YOUR INSTRUCTIONS
In the following material, identify every line holding the string "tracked" and return it.

■ ■ ■ ■ ■

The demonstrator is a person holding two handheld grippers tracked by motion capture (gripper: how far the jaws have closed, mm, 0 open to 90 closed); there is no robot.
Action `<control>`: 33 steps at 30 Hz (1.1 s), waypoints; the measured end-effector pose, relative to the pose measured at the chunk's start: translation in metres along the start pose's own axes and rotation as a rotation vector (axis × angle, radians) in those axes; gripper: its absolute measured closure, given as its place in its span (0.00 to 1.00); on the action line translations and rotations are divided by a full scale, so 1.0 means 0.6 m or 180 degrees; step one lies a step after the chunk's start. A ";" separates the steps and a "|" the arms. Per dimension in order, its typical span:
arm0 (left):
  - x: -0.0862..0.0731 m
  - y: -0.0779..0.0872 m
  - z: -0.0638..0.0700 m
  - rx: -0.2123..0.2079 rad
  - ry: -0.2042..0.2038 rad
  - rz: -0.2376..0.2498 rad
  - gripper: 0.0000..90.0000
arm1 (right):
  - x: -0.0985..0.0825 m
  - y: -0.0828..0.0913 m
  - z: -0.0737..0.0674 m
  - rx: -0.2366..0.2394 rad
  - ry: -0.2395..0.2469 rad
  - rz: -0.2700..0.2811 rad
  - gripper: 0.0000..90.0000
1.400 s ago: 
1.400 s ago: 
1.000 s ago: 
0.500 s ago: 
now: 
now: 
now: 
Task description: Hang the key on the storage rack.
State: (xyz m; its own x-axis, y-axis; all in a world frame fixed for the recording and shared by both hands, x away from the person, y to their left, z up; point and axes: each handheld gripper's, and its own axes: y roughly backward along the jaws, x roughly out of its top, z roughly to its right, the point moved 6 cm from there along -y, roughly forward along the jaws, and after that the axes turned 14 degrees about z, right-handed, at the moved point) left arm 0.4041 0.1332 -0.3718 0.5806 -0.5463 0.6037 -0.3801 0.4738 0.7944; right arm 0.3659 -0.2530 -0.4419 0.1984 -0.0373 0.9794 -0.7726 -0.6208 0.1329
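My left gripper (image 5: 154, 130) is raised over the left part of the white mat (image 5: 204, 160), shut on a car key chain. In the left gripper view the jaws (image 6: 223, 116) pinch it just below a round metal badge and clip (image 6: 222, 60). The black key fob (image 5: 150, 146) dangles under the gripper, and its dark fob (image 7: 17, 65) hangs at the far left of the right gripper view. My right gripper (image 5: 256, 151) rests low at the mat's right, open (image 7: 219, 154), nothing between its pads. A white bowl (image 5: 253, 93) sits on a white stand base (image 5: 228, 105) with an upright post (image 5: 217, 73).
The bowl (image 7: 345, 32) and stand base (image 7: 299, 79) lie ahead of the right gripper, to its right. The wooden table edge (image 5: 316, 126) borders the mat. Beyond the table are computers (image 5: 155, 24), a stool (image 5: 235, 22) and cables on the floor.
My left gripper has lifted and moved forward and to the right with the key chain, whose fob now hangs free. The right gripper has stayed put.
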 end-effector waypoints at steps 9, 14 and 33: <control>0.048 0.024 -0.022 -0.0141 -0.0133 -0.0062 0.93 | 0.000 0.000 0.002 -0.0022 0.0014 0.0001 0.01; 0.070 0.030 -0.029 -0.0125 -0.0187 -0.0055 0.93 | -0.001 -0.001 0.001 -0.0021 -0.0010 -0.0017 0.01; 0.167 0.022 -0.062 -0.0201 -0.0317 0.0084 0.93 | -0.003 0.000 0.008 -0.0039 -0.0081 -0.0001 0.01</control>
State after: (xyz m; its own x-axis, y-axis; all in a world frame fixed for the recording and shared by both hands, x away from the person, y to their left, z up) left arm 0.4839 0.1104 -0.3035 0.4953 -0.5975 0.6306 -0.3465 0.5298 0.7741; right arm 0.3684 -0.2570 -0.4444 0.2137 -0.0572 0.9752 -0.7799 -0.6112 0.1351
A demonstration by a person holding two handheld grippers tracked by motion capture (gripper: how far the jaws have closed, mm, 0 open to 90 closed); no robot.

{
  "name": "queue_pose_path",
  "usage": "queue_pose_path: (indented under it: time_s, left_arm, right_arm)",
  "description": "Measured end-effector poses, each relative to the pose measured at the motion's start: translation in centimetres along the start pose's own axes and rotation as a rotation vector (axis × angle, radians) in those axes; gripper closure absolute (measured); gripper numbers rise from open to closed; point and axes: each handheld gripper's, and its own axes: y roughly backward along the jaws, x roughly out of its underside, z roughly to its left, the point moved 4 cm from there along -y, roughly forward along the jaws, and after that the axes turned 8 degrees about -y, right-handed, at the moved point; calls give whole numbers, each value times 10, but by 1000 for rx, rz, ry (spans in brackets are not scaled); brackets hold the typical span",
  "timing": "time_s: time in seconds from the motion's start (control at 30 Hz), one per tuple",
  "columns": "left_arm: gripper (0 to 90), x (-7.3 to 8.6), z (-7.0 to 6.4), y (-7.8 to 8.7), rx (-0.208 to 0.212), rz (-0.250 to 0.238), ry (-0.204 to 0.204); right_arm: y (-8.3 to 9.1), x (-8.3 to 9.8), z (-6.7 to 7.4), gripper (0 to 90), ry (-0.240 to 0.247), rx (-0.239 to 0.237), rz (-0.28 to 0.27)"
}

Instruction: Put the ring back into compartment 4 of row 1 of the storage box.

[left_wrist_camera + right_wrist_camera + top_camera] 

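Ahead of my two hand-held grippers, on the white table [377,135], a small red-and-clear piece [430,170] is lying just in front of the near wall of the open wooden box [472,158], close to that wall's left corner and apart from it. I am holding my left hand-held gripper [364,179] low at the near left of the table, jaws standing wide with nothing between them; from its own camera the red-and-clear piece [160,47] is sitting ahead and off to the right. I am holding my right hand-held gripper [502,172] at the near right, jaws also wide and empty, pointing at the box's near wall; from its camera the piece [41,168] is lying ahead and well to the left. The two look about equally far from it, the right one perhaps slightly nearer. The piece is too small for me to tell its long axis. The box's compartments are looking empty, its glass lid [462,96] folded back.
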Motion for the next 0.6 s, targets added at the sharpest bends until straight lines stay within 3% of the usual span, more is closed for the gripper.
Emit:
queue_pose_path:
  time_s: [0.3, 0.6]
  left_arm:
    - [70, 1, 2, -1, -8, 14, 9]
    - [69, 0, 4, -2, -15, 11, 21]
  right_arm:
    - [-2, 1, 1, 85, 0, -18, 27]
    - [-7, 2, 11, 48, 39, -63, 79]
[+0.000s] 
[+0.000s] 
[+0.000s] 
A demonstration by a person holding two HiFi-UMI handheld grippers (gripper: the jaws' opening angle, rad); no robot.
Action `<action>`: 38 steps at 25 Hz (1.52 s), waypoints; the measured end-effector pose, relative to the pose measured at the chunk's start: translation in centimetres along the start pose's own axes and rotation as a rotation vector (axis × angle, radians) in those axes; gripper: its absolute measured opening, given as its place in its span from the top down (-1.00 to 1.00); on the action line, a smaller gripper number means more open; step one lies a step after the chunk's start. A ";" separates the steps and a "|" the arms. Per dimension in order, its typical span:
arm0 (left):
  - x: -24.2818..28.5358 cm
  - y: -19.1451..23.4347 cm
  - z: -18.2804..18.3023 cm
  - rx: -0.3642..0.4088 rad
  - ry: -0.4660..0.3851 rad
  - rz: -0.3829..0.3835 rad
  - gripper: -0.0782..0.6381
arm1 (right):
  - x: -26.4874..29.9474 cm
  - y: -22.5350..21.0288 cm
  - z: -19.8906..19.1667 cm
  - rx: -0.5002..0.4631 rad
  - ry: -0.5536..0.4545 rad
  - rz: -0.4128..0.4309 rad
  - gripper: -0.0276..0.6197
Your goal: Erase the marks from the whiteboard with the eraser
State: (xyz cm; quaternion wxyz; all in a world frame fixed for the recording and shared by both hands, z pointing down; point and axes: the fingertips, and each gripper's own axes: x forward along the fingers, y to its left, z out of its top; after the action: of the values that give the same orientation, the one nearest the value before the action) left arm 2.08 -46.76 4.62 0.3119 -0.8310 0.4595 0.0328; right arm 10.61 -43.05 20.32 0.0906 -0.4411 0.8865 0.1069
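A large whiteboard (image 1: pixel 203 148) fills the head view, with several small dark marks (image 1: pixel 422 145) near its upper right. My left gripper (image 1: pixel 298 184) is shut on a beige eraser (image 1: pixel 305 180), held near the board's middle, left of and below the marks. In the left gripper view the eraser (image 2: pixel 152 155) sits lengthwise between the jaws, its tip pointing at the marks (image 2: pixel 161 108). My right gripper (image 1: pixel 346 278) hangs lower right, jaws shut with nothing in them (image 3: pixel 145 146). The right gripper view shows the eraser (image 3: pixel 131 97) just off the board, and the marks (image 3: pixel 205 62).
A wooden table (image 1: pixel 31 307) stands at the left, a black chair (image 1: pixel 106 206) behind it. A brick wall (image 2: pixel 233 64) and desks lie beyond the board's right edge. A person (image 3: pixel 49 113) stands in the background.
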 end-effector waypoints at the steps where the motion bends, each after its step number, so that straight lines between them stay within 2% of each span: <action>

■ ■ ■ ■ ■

WRITTEN RESPONSE
The demonstrator is a person holding two handheld grippers tracked by motion capture (gripper: how far the jaws have closed, mm, 0 open to 90 closed); there is no robot.
A demonstration by a person holding two handheld grippers tracked by motion capture (gripper: how far the jaws have closed, mm, 0 open to 90 closed); no robot.

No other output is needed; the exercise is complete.